(EXERCISE REQUIREMENTS)
Lines from the line with "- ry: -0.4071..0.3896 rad" to the line with "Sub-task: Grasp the" in the entries below, and only those, must be output exactly, with both ends included.

Records from a data collection
-------

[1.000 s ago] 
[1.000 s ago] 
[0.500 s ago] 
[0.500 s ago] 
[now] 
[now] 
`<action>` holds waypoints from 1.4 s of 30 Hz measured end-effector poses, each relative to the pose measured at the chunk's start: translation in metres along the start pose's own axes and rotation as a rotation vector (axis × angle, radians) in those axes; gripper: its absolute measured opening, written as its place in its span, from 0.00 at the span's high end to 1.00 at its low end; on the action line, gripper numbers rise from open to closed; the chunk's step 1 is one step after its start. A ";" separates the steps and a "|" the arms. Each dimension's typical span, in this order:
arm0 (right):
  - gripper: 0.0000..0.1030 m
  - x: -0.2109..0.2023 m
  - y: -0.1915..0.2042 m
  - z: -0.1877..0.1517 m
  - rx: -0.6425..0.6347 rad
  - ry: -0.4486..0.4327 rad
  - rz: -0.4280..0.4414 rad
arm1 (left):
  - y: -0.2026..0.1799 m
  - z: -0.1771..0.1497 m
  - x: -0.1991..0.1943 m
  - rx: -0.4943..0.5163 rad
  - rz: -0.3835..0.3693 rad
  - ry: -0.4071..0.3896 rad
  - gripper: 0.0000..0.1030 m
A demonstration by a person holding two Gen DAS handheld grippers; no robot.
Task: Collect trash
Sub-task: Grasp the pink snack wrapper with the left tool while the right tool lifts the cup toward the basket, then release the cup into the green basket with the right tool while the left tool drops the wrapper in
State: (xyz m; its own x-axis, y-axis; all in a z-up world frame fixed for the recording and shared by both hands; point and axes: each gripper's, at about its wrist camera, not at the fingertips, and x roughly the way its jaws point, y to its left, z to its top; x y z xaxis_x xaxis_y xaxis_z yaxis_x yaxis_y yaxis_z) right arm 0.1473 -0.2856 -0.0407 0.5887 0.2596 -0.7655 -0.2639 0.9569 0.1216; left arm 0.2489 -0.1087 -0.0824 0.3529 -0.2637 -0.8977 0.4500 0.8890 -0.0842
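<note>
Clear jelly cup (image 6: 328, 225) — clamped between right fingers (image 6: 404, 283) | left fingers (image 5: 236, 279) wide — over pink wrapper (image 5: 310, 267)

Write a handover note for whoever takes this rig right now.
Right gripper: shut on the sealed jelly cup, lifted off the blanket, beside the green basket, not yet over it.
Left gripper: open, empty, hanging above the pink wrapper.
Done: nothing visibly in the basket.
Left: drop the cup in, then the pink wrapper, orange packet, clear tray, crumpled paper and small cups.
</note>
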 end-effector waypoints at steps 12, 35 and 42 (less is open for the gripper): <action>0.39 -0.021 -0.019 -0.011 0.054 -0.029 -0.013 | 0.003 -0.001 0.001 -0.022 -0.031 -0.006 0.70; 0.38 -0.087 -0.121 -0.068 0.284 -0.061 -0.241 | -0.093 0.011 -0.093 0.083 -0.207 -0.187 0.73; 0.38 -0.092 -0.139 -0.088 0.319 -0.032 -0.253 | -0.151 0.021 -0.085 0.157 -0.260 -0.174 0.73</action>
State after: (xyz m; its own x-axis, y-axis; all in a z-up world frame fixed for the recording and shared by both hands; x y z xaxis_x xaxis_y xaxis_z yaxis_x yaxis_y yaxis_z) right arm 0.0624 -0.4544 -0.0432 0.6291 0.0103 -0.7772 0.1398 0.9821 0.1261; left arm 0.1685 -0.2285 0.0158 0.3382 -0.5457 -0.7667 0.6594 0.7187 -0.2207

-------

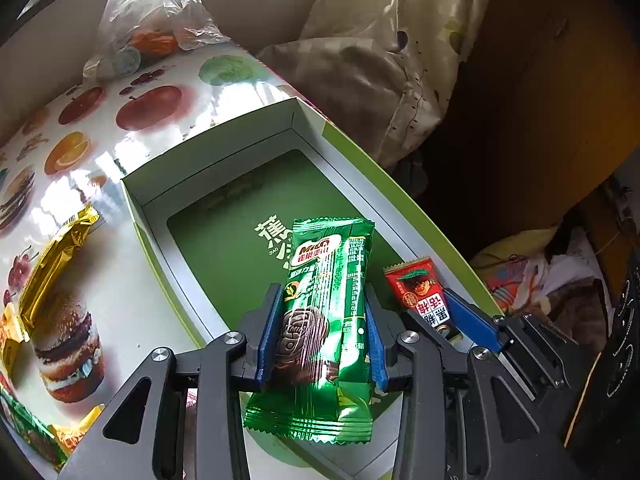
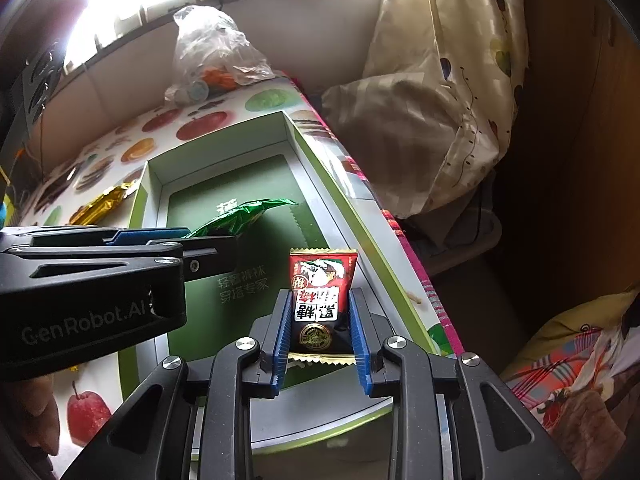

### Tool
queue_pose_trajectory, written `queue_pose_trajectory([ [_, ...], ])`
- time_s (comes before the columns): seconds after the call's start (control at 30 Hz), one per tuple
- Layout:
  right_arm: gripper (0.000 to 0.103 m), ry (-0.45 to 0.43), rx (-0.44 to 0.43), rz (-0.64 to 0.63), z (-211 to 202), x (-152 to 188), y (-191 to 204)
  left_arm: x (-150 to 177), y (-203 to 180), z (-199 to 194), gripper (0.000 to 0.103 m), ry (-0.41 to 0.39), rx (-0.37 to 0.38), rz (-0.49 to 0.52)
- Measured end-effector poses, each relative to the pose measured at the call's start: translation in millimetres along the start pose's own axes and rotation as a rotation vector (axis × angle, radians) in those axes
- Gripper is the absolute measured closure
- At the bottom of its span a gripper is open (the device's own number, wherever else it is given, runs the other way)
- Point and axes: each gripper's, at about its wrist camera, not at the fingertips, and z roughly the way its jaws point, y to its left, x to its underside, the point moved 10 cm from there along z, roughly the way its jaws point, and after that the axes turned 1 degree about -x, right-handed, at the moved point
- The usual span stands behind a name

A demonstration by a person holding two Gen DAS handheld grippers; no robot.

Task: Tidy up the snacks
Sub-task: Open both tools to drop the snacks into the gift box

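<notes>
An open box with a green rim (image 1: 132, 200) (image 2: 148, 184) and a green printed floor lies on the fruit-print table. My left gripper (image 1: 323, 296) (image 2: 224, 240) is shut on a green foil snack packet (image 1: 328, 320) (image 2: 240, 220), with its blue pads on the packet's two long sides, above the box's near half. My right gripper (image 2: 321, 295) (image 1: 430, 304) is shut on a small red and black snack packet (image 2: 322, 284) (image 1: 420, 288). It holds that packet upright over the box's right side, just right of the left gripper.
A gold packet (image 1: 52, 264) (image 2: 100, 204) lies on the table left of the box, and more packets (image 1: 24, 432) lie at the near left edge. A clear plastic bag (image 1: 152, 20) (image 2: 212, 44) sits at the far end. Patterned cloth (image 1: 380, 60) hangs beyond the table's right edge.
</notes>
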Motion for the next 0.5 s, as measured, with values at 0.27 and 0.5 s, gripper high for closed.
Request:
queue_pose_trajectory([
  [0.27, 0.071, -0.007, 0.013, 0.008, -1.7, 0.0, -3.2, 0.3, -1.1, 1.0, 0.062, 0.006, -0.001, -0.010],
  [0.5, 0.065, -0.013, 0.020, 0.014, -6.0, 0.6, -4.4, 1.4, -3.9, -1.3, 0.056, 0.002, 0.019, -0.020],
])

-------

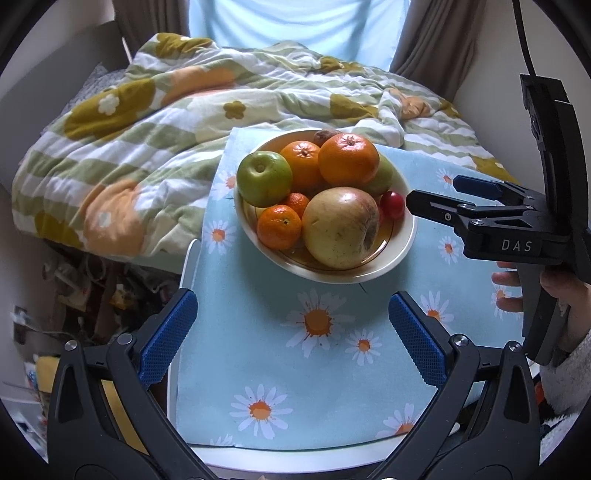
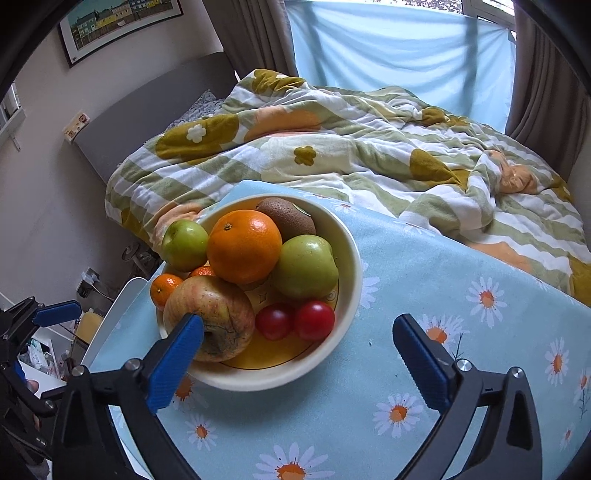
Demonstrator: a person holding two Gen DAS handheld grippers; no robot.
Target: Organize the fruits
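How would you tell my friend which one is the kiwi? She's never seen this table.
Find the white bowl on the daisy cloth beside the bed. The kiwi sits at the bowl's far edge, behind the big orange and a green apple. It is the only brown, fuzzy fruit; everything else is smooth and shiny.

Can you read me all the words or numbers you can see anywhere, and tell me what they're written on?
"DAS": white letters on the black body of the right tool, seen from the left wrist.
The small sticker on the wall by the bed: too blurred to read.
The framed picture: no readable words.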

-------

(RESULT BELOW)
  - ry: -0.4071..0.3896 rad
  - gripper: 0.0000..0.1030 m
A demonstration by a person holding two Gen DAS handheld grippers; no robot.
Task: Collect trash
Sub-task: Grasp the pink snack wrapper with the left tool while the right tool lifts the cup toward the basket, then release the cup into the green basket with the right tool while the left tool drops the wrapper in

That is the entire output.